O Senado pode até estar ensaiando um gesto de contenção — ou de esperteza parlamentar —, mas a tentativa de blindar os responsáveis pelos ataques antidemocráticos de 8 de janeiro continua sendo um fantasma rondando nossos corredores institucionais. Enquanto o PL, partido da família Bolsonaro, tenta costurar uma anistia óbvia e desavergonhada, gente com poder se movimenta para apresentar “alternativas” que, nos bastidores, podem tanto barrar a impunidade quanto administrá-la para garantir conforto político às elites. Quem é realmente aliado do país democrático? Quem só quer proteger os amigos?

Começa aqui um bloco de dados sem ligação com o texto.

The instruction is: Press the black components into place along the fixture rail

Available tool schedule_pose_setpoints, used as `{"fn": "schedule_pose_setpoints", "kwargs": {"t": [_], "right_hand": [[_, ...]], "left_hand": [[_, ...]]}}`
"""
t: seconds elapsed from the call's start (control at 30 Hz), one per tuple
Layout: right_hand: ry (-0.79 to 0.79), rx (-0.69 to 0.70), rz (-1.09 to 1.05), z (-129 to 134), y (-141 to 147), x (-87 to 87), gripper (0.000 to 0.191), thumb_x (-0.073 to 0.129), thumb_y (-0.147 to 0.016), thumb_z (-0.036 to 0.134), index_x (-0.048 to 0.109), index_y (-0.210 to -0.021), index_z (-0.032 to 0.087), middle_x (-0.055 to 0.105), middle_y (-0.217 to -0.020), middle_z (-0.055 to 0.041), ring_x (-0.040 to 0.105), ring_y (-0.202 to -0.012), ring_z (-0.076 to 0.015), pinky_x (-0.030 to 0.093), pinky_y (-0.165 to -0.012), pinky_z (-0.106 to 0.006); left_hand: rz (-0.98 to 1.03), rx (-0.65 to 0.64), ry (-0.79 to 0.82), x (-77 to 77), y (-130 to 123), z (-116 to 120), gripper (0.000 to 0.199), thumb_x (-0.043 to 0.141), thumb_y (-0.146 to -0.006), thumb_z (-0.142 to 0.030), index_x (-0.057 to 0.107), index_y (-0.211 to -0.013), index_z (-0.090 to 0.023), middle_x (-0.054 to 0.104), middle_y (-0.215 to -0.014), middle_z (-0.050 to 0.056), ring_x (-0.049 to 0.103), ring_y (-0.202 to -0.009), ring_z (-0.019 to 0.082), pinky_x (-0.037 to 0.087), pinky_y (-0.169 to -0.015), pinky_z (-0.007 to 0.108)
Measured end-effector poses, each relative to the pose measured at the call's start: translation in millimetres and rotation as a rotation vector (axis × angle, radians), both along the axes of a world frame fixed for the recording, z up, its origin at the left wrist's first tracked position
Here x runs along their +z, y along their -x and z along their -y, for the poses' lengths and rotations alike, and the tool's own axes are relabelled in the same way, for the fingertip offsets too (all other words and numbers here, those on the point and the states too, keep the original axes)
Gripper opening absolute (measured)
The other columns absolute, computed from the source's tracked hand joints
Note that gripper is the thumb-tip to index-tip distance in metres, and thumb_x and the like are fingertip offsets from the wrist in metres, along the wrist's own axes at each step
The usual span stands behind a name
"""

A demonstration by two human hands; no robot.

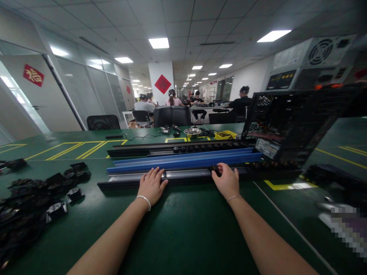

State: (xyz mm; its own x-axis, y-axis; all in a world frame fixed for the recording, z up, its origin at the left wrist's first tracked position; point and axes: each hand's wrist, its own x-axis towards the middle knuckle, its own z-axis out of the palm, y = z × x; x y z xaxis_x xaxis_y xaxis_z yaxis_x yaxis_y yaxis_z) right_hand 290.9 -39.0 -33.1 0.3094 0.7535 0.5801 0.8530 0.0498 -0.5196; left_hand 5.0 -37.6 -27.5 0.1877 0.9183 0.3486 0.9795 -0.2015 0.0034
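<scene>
My left hand (151,186) lies over the near edge of a long black rail with a shiny metallic channel (187,174), fingers stretched out and a little apart. Farther right along the same rail, my right hand (228,181) has its thumb and fingers closed on a small black part (214,169), whose kind is partly hidden by the fingers. A long blue rail (183,160) runs just behind. Beyond that lies another black rail (129,151), with several small dark parts (200,148) in a row along it.
Dark components (54,187) are heaped at left on the green table (183,233). An opened computer case (292,126) stands at right, power supplies (309,57) stacked above it. A metal bowl (192,132) and yellow tray (225,135) are at the back. People sit farther off.
</scene>
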Motion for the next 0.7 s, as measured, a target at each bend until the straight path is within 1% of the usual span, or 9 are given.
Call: {"fn": "schedule_pose_setpoints", "kwargs": {"t": [0.3, 0.53, 0.7], "right_hand": [[0.026, 0.047, 0.035, 0.8, 1.4, 1.3, 0.023, 0.048, -0.074, 0.034, 0.056, -0.092, 0.021, 0.063, -0.091, -0.0035, 0.057, -0.082, -0.0189, 0.018, -0.1, -0.051], [0.027, 0.087, 0.043, 1.6, 3.3, 1.4, 0.025, 0.047, -0.076, 0.036, 0.056, -0.094, 0.022, 0.064, -0.092, -0.0031, 0.057, -0.079, -0.0181, 0.016, -0.1, -0.053], [0.028, 0.118, 0.035, 3.5, 6.0, 2.7, 0.025, 0.048, -0.075, 0.035, 0.057, -0.095, 0.023, 0.065, -0.093, -0.0023, 0.058, -0.08, -0.0179, 0.013, -0.101, -0.053]], "left_hand": [[0.011, -0.001, 0.003, 0.1, 0.1, -0.3, 0.05, 0.03, -0.087, -0.047, 0.044, -0.129, -0.022, 0.04, -0.139, 0.005, 0.032, -0.129, 0.023, 0.026, -0.104, 0.044], [0.018, -0.002, 0.005, 1.5, -0.4, 0.2, 0.05, 0.03, -0.087, -0.047, 0.044, -0.128, -0.022, 0.04, -0.139, 0.005, 0.032, -0.129, 0.023, 0.026, -0.104, 0.044], [0.015, -0.004, 0.003, 0.1, 0.2, -0.8, 0.049, 0.032, -0.087, -0.047, 0.044, -0.128, -0.023, 0.04, -0.139, 0.005, 0.033, -0.129, 0.023, 0.026, -0.103, 0.044]]}}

O presidente do Senado, Davi Alcolumbre (União-AP), veio a público afirmar que está preparando uma proposta própria para a anistia dos condenados pelos ataques de 8 de janeiro. “Estou trabalhando em um texto alternativo”, disse Davi Alcolumbre. Ao ser questionado sobre as versões já apresentadas na Câmara, repetiu: “Estou trabalhando no meu texto”. Traduzindo: Alcolumbre não quer um projeto que venha pronto para anistiar o ex-presidente — pelo menos é isso que diz. Mas será que essa “autoria” busca apenas uma roupagem mais aceitável para a mesma impunidade?
O PL, partido do ex-presidente Jair Bolsonaro, apresentou na semana passada uma nova sugestão de anistia — e já havia tentado algo do gênero no ano anterior. Ou seja: a ofensiva é contínua. A diferença agora é que o presidente do Senado parece disposto a colocar a mão na massa para redigir algo diferente. Mas quem ganha com essa operação de costura? A direita, sempre ela, fantasiando misericórdia onde existe crime político e ataque à Constituição. Não podemos aceitar que a anistia vire cartão de visitas para a impunidade!
Alcolumbre se reuniu por quase uma hora com o presidente da Câmara, Hugo Motta (Republicanos-PB), logo após a sessão de promulgação da emenda constitucional dos precatórios estaduais. O cenário era propício para alinhamentos e negociações — e Motta, claro, vem sofrendo pressão da oposição para pautar um pedido de urgência que acelere a tramitação do projeto de anistia. Mas, até agora, a resposta do presidente da Câmara tem sido a velha tática de empurrar com a barriga: “não existe previsão para a matéria ser pautada, e nem eventual relator para o assunto”, disse Hugo Motta. A hesitação pode ser sinal de resistência ou mero jogo de cena. Para quem acompanha a política do país, não há neutralidade quando o tema é anistia de golpistas.
É preciso ver esse “esforço” de Alcolumbre com olhos críticos. Sim, impedir que um texto bruto e explícito do PL passe é positivo. Mas acreditar que o presidente do Senado virou um paladino da democracia seria ingênuo. Alcolumbre é parte do mesmo salão onde se tramam acordos que preservam privilégios. Ainda assim, se sua intervenção significar fechar o caminho mais óbvio para a anistia, que assim seja — mas com vigilância e denúncia implacável.
A artilharia do bolsonarismo é previsível: tentar normalizar a violência política e transformar bandidos de gravata em “vítimas de perseguição”. Não podemos aceitar esse revisionismo. Não aceitaremos que facilitadores do golpe sejam beneficiados! É hora de a esquerda, os movimentos sociais, as entidades democráticas e a militância popular aumentarem o tom: fiscalizar, mobilizar e cobrar que qualquer proposta que pipoque para proteger os autores do 8 de janeiro seja rejeitada sumariamente.
Alcolumbre, Motta, PL — cada um com seus interesses. A sociedade tem o dever de manter o fogo aceso sobre o parlamento e não permitir que manobras legais transformem criminosos em anistiados. O que está em jogo não é apenas a punição de fato, mas a defesa da própria democracia. E nisso, não há neutralidade possível: ou estamos com a Constituição e com as vítimas dos ataques, ou estamos do lado de quem tenta apagar as chamas com combustível. Quem comanda a agenda? Nós, ou a direita? A hora é de resposta popular.